__INSTRUCTIONS FOR THE TASK__. No pictures go in the copy. Restate, word for word, each line from the one containing "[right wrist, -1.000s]" through the last line below.
BEGIN
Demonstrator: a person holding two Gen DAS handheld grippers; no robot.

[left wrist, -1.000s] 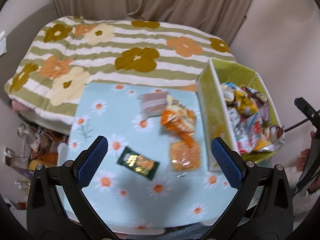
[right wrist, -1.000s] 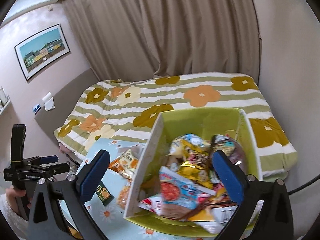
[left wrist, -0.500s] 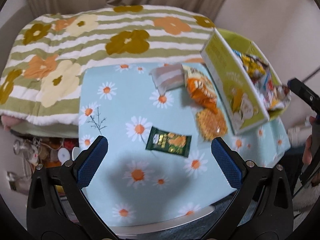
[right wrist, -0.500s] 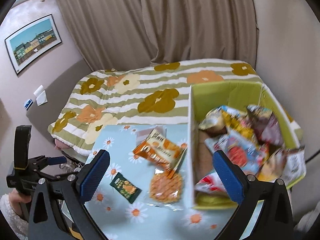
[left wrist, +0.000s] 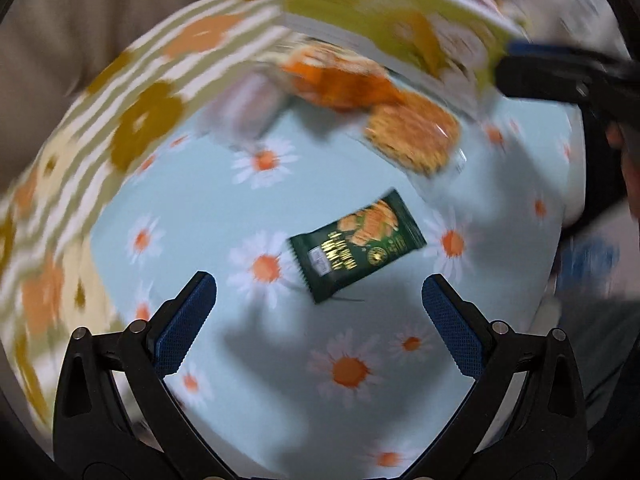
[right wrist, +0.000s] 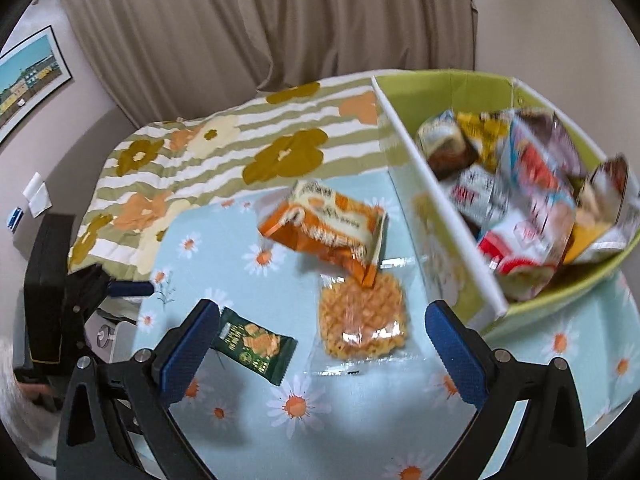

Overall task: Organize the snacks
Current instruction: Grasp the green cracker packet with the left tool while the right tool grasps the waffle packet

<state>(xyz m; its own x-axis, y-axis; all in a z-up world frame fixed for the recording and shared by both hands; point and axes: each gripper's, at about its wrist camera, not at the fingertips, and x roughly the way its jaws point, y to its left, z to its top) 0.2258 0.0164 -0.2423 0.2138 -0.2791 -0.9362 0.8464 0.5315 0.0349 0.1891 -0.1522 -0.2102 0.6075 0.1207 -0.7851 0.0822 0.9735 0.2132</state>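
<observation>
Snacks: green packet [left wrist: 357, 246] lies flat between gaping left tongs [left wrist: 319, 307]; apparently untouched.

On the table [right wrist: 360, 432], a small cracker packet [right wrist: 256, 346] lies nearest the front, to the left. Just right of it sits a waffle pack [right wrist: 362, 322], and behind that, overlapping its far edge, a chip bag [right wrist: 328, 226]. The box [right wrist: 448, 216] stands at the right, with many snack packs [right wrist: 528, 188] piled in it. The bed [right wrist: 208, 148] lies behind the table.
</observation>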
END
__WRITTEN REPLY__.
[right wrist, -1.000s] 
[left wrist, -0.500s] 
[right wrist, -0.500s] 
[left wrist, +0.000s] 
[right wrist, +0.000s] 

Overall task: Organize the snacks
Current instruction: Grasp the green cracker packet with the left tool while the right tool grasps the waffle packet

<state>(xyz m; its own x-axis, y-axis; all in a z-up world frame fixed for the recording and shared by both hands; point and axes: each gripper's, at about its wrist camera, not at the fingertips, and x roughly the way its jaws point, y to its left, z to its top) 0.2258 0.0164 -0.2423 0.2138 -0.2791 -0.9362 0.8464 0.5315 0.0349 0.1891 -0.1522 -0.2102 0.6075 0.1207 -0.7851 0.0822 0.9735 0.2132</state>
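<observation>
Snacks: green packet [left wrist: 357, 246] lies flat between gaping left tongs [left wrist: 319, 307]; apparently untouched.

On the table [right wrist: 360, 432], a small cracker packet [right wrist: 256, 346] lies nearest the front, to the left. Just right of it sits a waffle pack [right wrist: 362, 322], and behind that, overlapping its far edge, a chip bag [right wrist: 328, 226]. The box [right wrist: 448, 216] stands at the right, with many snack packs [right wrist: 528, 188] piled in it. The bed [right wrist: 208, 148] lies behind the table.
</observation>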

Nothing further remains in this exercise.